This is the mail archive of the
xsl-list@mulberrytech.com
mailing list .
Transforming HTML to NITF
- To: "XSL Mailing List (E-mail)" <xsl-list at lists dot mulberrytech dot com>
- Subject: [xsl] Transforming HTML to NITF
- From: Adam Van Den Hoven <Adam dot Hoven at bluezone dot net>
- Date: Fri, 16 Feb 2001 15:23:26 -0800
- Reply-To: xsl-list at lists dot mulberrytech dot com
Since the body of NITF (News Industry Text Format, a standard format for
News content) is alot like HTML (in the simplest form), I'm allowing my
users to create NITF using an HTML parser. I then pass the HTML through HTML
Tidy to make it well formed XML and then through an XSL to make it NITF.

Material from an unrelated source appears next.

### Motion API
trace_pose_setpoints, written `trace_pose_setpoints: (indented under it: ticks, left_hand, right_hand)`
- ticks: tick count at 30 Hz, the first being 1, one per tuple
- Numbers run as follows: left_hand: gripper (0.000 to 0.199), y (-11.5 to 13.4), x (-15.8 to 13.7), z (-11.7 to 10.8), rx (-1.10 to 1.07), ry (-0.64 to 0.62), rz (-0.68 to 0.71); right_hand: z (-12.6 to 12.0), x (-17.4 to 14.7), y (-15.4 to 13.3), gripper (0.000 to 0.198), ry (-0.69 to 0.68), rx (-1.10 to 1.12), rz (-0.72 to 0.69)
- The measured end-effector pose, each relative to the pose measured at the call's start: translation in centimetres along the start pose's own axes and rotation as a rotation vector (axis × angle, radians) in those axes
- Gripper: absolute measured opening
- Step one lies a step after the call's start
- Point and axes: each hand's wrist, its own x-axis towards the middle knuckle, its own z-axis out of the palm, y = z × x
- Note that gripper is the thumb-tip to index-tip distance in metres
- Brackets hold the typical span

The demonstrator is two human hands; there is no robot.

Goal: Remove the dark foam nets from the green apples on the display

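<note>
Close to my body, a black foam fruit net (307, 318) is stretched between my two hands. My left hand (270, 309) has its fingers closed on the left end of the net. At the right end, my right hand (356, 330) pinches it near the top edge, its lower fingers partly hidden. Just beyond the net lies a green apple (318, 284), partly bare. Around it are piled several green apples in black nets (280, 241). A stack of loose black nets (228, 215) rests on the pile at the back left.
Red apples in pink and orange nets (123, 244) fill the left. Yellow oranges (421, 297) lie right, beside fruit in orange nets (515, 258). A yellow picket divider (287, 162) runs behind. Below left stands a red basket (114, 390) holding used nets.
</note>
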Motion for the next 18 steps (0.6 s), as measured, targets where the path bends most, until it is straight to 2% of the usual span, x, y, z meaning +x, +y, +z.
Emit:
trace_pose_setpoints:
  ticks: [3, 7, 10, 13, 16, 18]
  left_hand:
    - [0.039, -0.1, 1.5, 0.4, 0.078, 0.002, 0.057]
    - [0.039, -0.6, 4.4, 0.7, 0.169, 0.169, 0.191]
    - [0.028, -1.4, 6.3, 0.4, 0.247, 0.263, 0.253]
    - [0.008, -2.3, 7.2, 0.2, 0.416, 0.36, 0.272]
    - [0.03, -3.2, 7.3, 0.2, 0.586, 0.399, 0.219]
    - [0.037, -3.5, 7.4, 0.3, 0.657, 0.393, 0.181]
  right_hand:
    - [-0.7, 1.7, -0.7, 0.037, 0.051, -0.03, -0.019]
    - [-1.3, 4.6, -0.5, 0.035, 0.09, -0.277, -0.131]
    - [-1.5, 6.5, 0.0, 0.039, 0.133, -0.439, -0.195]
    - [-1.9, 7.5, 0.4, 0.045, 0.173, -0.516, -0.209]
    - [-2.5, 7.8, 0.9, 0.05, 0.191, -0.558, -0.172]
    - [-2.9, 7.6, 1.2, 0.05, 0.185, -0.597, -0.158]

I have come across a problem that I dont know how to fix and I need the
communities help.
the NITF has a <content.body> tag which is equivilant to HTMLs <body> tag.
However, its children are far more rigidly defined in that it only allows
elements as children. For my purposes, I'm allowed <p> <table> <ul> and <ol>
tags (there are others but we don't use them yet).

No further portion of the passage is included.